INFORMATION SUPPLIED START

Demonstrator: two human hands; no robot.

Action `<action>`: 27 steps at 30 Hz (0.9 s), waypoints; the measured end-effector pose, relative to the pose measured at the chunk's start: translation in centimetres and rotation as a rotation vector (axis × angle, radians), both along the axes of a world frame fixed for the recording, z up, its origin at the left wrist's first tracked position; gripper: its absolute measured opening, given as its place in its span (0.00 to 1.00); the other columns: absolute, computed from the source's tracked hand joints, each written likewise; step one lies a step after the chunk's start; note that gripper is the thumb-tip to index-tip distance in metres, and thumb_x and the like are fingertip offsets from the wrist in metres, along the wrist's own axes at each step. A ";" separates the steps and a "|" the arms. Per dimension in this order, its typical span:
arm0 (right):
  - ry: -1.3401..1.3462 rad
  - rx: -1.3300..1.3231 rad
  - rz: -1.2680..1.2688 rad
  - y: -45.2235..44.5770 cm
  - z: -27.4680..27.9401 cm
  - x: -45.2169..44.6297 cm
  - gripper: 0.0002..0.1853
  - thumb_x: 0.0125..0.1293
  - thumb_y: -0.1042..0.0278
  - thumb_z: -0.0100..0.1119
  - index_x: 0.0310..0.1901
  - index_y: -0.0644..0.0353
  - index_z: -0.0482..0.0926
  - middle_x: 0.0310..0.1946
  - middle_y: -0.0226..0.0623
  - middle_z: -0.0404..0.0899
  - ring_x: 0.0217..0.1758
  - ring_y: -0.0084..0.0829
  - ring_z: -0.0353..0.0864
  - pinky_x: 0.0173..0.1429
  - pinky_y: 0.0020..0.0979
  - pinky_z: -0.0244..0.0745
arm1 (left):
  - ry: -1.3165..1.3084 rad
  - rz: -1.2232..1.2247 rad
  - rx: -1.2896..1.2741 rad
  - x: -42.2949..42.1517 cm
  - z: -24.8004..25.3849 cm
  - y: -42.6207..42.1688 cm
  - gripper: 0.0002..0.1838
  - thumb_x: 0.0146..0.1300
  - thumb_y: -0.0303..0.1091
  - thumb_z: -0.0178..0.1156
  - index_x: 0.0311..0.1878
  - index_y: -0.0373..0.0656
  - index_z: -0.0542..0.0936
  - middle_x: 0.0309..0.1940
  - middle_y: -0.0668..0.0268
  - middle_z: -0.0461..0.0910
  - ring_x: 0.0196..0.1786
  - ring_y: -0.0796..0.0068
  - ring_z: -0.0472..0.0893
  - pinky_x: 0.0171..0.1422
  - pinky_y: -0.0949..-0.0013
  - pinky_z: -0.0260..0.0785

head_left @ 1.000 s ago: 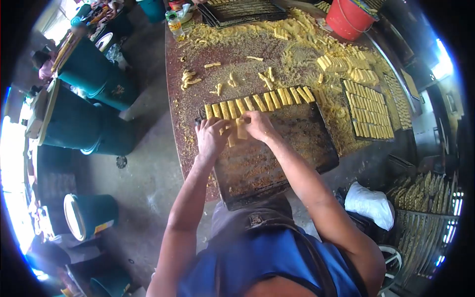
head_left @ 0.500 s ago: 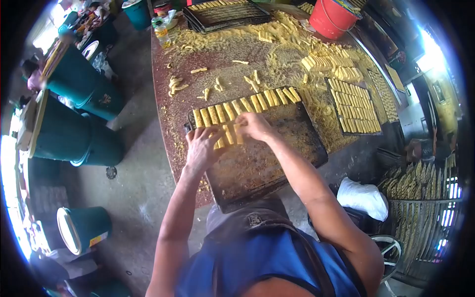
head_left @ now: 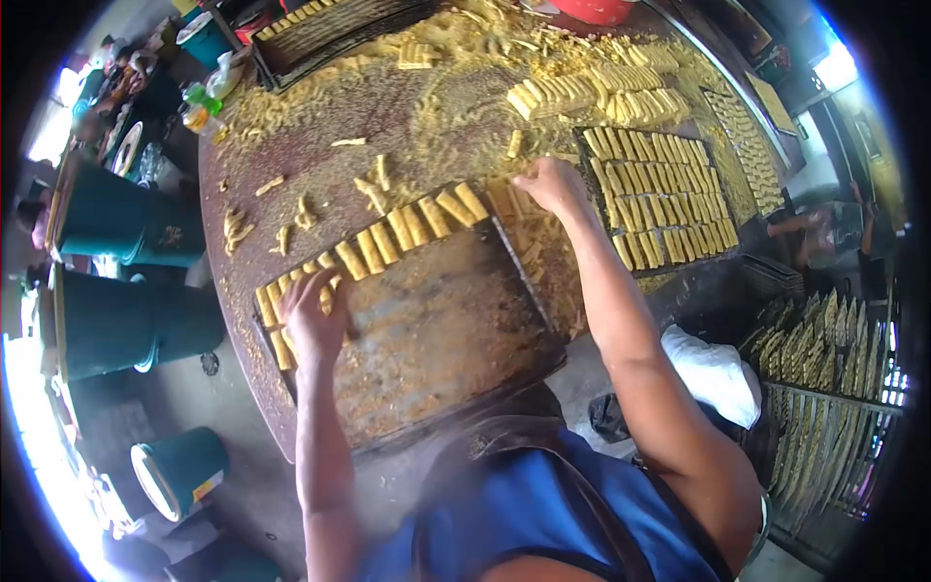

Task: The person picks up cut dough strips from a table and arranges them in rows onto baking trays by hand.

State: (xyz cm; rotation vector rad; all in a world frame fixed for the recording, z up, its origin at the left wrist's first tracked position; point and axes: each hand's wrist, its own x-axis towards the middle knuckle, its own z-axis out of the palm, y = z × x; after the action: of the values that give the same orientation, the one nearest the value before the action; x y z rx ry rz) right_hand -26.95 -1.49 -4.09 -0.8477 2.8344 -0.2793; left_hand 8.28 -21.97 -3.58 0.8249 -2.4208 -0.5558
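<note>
A dark baking tray (head_left: 436, 330) lies at the table's near edge, with a row of yellow dough sticks (head_left: 407, 227) along its far side and a few sticks starting a second row at the left. My left hand (head_left: 312, 315) is over the tray's left end, fingers bent around dough pieces there; what it grips is partly hidden. My right hand (head_left: 553, 184) is beyond the tray's far right corner, above the crumb-covered table, its fingers pinched together; anything between them is too small to name. Right of it sits a full tray of sticks (head_left: 664, 194).
Piled dough sticks (head_left: 553, 95) lie behind the full tray. Loose pieces (head_left: 373, 189) are scattered on the table (head_left: 291, 145). A red bucket (head_left: 592, 8), stacked trays (head_left: 339, 39) and a bottle (head_left: 202, 121) stand farther back. Green bins (head_left: 145, 315) line the left.
My right hand has left the tray's row and moved right, past its corner. My left hand stays at the left end. The view has turned and shifted rightward.
</note>
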 end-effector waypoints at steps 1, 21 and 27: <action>-0.208 -0.015 -0.072 -0.2 0.6 0.0 0.14 0.64 0.53 0.67 0.29 0.55 0.81 0.19 0.32 0.79 0.19 0.19 0.73 0.27 0.28 0.73 | 0.014 -0.093 -0.027 -4.0 0.7 1.1 0.14 0.58 0.40 0.70 0.47 0.50 0.87 0.42 0.66 0.85 0.49 0.62 0.81 0.62 0.57 0.64; -0.674 -0.226 0.023 2.0 2.4 -8.9 0.12 0.71 0.67 0.58 0.52 0.58 0.82 0.41 0.43 0.85 0.49 0.28 0.85 0.46 0.30 0.82 | -0.547 -0.382 0.502 -33.1 -4.4 5.4 0.27 0.56 0.45 0.75 0.57 0.46 0.81 0.50 0.61 0.86 0.45 0.72 0.85 0.49 0.67 0.80; -0.148 0.069 0.311 4.0 -4.5 -12.4 0.15 0.72 0.77 0.47 0.57 0.68 0.75 0.62 0.66 0.70 0.56 0.54 0.82 0.59 0.45 0.80 | -0.443 -0.203 0.563 -35.9 -1.9 5.6 0.30 0.61 0.58 0.68 0.56 0.44 0.80 0.47 0.63 0.86 0.41 0.73 0.84 0.46 0.65 0.80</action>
State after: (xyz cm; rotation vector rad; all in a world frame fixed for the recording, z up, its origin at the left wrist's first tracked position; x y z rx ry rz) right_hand -39.32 2.55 -8.60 -1.1804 2.5146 -0.1909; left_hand -27.61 -16.35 -5.49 1.0126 -2.8084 -1.2927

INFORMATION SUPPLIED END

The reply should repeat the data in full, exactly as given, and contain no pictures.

SOLUTION TO THIS TASK —
Demonstrator: two human hands; no robot.

Action `<action>`: 27 steps at 30 Hz (0.9 s), waypoints; the measured end-effector pose, relative to the pose measured at the chunk's start: translation in centimetres and rotation as a rotation vector (axis × angle, radians), both along the axes of a world frame fixed for the recording, z up, its origin at the left wrist's first tracked position; gripper: its absolute measured opening, given as its place in its span (0.00 to 1.00); the other columns: absolute, computed from the source's tracked hand joints, each written likewise; step one lies a step after the chunk's start; note that gripper is the thumb-tip to index-tip distance in metres, and thumb_x and the like are fingertip offsets from the wrist in metres, along the wrist's own axes at each step. A ";" separates the steps and a "|" the arms. Per dimension in this order, its typical span:
arm0 (right):
  - ry: -1.3401..1.3462 rad
  - rx: -1.3300..1.3231 rad
  - rz: -1.2680..1.2688 rad
  - y: -45.2235..44.5770 cm
  - z: -27.4680..27.9401 cm
  - x: -45.2169..44.6297 cm
  - gripper: 0.0002..0.1853
  - thumb_x: 0.0125..0.1293
  - thumb_y: -0.1042..0.0278
  - thumb_z: -0.0100..0.1119
  - index_x: 0.0310..0.1901
  - index_y: -0.0644..0.0353
  - index_z: -0.0482..0.0926
  - middle_x: 0.0310..0.1946
  - middle_y: -0.0226..0.0623
  - middle_z: -0.0404..0.0899
  - ring_x: 0.0217..0.1758
  - ring_y: -0.0084..0.0829
  - ring_z: -0.0353..0.0864
  - pinky_x: 0.0173..0.1429
  - pinky_y: 0.0020..0.0979
  - pinky_z: -0.0244..0.0745
arm1 (left):
  - ry: -1.3165..1.3084 rad
  - rz: -1.2232..1.2247 rad
  - rx: -1.2896..1.2741 rad
  - x: -42.2949..42.1517 cm
  - z: -24.8004..25.3849 cm
  - y: -42.6207..42.1688 cm
  - gripper: 0.0002..0.1838
  - thumb_x: 0.0146..0.1300
  - thumb_y: -0.0303..0.1091
  - thumb_z: -0.0178..0.1156
  - index_x: 0.0311..0.1878
  - index_y: -0.0373..0.0656
  - index_z: -0.0542..0.0936
  - middle_x: 0.0309..0.1940
  - middle_y: -0.0668..0.0268
  - middle_z: -0.0461..0.0910
  - ring_x: 0.0196..0.1786
  - ring_y: -0.0796..0.0068
  - ring_z: -0.0472..0.0893
  - pinky_x: 0.0171..0.1422
  - pinky_y: -0.0949..-0.0013
  - pinky_z: -0.0260..0.0785

head_left @ 1.000 s ago: 
head_left @ 0.500 s ago: 
head_left @ now: 

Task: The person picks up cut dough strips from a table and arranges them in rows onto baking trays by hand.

State: (xyz cm; rotation vector rad; all in a world frame fixed for the recording, z up, its origin at the left wrist's first tracked position; point and axes: each hand's wrist, its own x-axis towards the middle knuckle, its own z-axis out of the palm, y = z × x; after the action: of the values that give the same orientation, the one nearest the value before the action; x y z rx ry rz) right_hand -26.95 -1.49 -4.09 -0.8477 2.8344 -0.2793; left_hand 8.28 -21.97 -3.58 0.8249 -2.4208 -0.5558
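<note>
A dark baking tray (head_left: 436, 330) lies at the table's near edge, with a row of yellow dough sticks (head_left: 407, 227) along its far side and a few sticks starting a second row at the left. My left hand (head_left: 312, 315) is over the tray's left end, fingers bent around dough pieces there; what it grips is partly hidden. My right hand (head_left: 553, 184) is beyond the tray's far right corner, above the crumb-covered table, its fingers pinched together; anything between them is too small to name. Right of it sits a full tray of sticks (head_left: 664, 194).
Piled dough sticks (head_left: 553, 95) lie behind the full tray. Loose pieces (head_left: 373, 189) are scattered on the table (head_left: 291, 145). A red bucket (head_left: 592, 8), stacked trays (head_left: 339, 39) and a bottle (head_left: 202, 121) stand farther back. Green bins (head_left: 145, 315) line the left.
My right hand has left the tray's row and moved right, past its corner. My left hand stays at the left end. The view has turned and shifted rightward.
</note>
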 end-effector waypoints at steps 1, 21 and 27: <action>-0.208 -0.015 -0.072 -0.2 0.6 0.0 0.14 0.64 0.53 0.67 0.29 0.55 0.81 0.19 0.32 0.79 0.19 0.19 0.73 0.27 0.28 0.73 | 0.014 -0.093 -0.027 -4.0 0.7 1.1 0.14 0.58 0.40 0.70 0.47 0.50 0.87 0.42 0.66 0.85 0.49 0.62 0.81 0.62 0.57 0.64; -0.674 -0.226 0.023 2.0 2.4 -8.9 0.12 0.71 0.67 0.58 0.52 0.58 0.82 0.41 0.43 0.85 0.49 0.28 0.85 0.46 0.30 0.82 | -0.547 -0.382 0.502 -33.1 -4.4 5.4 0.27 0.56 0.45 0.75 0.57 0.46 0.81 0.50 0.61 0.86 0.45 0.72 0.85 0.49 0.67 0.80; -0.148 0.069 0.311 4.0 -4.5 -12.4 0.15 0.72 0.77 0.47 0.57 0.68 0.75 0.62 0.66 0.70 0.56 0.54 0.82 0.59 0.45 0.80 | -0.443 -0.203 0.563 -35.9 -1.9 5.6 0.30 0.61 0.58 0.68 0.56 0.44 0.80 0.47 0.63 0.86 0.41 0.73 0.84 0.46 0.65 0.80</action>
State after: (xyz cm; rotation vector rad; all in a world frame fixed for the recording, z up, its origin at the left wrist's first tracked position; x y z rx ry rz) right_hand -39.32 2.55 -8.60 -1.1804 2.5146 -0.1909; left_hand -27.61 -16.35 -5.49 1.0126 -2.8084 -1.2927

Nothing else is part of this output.